«Pedem-nos a publicação da seguinte acta:
Acta Única: Aos sete dias do mês de Junho de mil novecentos e vinte e nove, ás quinze horas e trinta minutos se reuniram numa dependência do Club Tauromáquico os srs. tenente-coronel Cristóvão Aires de Magalhães e Pedro Bordallo Pinheiro, como representantes do sr. João de Ortigão Ramos (à esquerda), e os srs. drs. Manuel de Queiroz e Raul Barbosa Viana, como representantes do sr. Henrique Lehrfeld (à direita) a fim de derimirem (sic) uma pendência de honra entre os seus constituintes suscitada.
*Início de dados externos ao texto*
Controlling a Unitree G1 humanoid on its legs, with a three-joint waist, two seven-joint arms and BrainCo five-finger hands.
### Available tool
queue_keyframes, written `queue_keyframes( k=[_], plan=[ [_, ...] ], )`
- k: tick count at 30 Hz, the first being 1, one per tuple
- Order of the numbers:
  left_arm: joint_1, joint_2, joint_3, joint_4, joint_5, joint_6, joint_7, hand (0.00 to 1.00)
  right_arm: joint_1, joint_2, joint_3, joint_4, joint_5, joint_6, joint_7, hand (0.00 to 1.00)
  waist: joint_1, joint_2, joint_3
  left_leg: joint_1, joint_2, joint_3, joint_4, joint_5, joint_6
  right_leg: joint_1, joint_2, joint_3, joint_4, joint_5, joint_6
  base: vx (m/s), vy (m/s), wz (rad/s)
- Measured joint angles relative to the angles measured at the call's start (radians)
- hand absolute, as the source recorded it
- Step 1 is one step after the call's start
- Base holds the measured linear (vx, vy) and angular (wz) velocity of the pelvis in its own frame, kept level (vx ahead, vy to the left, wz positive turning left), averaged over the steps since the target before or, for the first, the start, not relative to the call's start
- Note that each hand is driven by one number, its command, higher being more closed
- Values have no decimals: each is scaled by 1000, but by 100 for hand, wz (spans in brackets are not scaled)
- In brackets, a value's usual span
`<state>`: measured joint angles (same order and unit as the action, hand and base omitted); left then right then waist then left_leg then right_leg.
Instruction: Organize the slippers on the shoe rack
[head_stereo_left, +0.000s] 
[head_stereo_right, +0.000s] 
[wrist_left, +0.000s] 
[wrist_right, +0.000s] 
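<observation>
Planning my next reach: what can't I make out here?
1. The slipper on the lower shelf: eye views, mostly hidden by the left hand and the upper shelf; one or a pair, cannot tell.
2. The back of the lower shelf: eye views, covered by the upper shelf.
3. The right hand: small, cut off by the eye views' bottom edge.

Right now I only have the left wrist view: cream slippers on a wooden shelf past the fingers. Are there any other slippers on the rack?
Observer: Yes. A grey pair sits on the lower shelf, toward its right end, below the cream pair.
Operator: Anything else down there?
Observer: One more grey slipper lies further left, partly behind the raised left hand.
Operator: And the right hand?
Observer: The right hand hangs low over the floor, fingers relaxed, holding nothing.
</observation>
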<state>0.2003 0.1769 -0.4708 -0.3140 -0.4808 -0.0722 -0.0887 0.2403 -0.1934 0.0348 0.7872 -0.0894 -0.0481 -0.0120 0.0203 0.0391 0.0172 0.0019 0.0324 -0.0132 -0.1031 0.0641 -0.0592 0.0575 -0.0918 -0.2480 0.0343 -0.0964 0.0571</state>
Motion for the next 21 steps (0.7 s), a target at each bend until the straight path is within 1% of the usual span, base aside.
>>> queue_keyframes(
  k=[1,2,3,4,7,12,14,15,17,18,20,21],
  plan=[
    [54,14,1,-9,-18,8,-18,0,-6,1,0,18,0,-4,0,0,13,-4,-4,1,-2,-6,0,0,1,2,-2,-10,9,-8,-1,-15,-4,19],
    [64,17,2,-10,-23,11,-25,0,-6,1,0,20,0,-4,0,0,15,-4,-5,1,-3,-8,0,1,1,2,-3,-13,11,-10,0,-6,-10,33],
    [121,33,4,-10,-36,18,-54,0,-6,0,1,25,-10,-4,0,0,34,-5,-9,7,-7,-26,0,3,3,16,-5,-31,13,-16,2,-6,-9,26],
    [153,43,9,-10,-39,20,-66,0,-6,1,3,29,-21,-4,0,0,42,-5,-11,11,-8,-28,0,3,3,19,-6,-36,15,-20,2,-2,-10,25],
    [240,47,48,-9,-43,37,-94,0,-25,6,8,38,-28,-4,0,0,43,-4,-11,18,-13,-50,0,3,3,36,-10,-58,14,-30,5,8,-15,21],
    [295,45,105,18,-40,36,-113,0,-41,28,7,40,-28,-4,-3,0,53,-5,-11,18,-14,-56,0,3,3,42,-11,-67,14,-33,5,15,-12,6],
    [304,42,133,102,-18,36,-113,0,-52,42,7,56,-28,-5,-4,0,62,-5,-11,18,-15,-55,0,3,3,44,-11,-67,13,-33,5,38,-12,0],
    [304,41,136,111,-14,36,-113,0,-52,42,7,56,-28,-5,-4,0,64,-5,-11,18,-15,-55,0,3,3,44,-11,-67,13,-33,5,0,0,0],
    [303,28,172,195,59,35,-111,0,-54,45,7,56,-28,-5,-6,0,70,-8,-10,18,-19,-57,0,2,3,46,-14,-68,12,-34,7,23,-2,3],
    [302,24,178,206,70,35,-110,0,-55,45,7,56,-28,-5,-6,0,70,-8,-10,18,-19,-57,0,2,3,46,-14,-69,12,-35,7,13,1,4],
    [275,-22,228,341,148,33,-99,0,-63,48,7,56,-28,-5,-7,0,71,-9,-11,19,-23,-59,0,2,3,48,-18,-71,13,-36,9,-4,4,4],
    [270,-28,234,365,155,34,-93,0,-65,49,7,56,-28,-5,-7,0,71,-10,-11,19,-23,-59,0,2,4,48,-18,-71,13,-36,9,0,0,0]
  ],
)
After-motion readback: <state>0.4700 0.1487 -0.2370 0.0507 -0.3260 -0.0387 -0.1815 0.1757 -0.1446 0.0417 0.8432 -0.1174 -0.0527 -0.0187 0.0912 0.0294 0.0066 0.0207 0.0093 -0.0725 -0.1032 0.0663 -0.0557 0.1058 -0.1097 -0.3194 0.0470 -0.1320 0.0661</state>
Trocadas as respectivas credenciais pelos representantes do sr. João de Ortigão Ramos, foi presente como matéria prévia e antes de entrarem propriamente na discussão dos motivos da pendência a afirmação por parte do seu constituinte de que não obstante não ter sido acatada pelo sr. Henrique Lehrfeld a doutrina expressa nos Códigos de Honra na parte em que estes estabelecem prazos improrrogáveis para resposta ao envio de testemunhas, essa facto não impede que mesmo fora desses prazos o sr. João de Ortigão Ramos continue a insistir pela reparação a que se julga com direito, tendo as testemunhas deste julgado atendíveis as explicações dadas ácerca dessa falta pelas testemunhas do sr. Henrique Lehrfeld.
Entrando em matéria da pendência, pelos primeiros signatários foi dito que o seu constituinte se julgava ofendido na sua honra pela seguinte expressão contida numa carta publicada na revista O Volante, de 19 de Maio do corrente ano, assinada pelo sr. Henrique Lehrfeld:
«efectivamente tenho sangue alemão, com o que me honro bastante, e já não diria o mesmo se tivesse sangue de preto.»
Desta expressão exigem uma absoluta retratação ou reparação pelas armas.
Pelos representantes do sr. Henrique Lehrfeld foi declarado, em nome do seu constituinte, que este ao escrever a referida frase não teve a mínima intenção de ofender levemente o sr. João de Ortigão Ramos, pelo facto de que ignora a sua ascendência não podendo assim justificar-se qualquer sentido pejurativo (sic) que possa ter sido atribuído a essa frase.
Dadas estas explicações, pelos quatro signatários foi considerada finda esta pendência com honra para ambas as partes.
aa Cristóvão Aires de Magalhães
aa Pedro Bordallo Pinheiro
aa Manuel de Queiroz
aa Raul Barbosa Viana»
A "pendência", que é apresentada em ante-título como «entre dois "sportsmen"», é cómica de ridícula e não foram precisos terem-se passado noventa anos para que isso se torne evidente. Tão evidente quanto o elevado estatuto social que se depreende ser o de todos os envolvidos (não só os potenciais duelistas, como também as testemunhas), quando se reúnem no Club Tauromáquico(!), porque têm influência suficiente para que a acta da reunião se torne notícia de jornal. Nessa acta, por outro lado, convivem alegremente evocações aos Códigos de Honra (assim mesmo, em maiúsculas) com pontapés na gramática como dirimir com e e pejorativo com u. Mas o ápice do ridículo é a atitude do ofensor da pendência, Henrique Lehrfeld, que se retrata com uma explicação inverosímil: a sua evocação do «sangue de preto», se não era uma sugestão ofensiva, faz naquele contexto tanto sentido quanto uma viola num enterro. Ainda uma explicação adicional a respeito das ascendências: ter-se sangue alemão em 1929 não possuía a reputação que outrora gozara entre nós. Precisamente nesse mesmo dia, 7 de Junho de 1929, os vencedores da Grande Guerra reunidos em Paris engendravam o Plano Young, com o fito de ver se a Alemanha começava a pagar as dívidas do Tratado de Versalhes.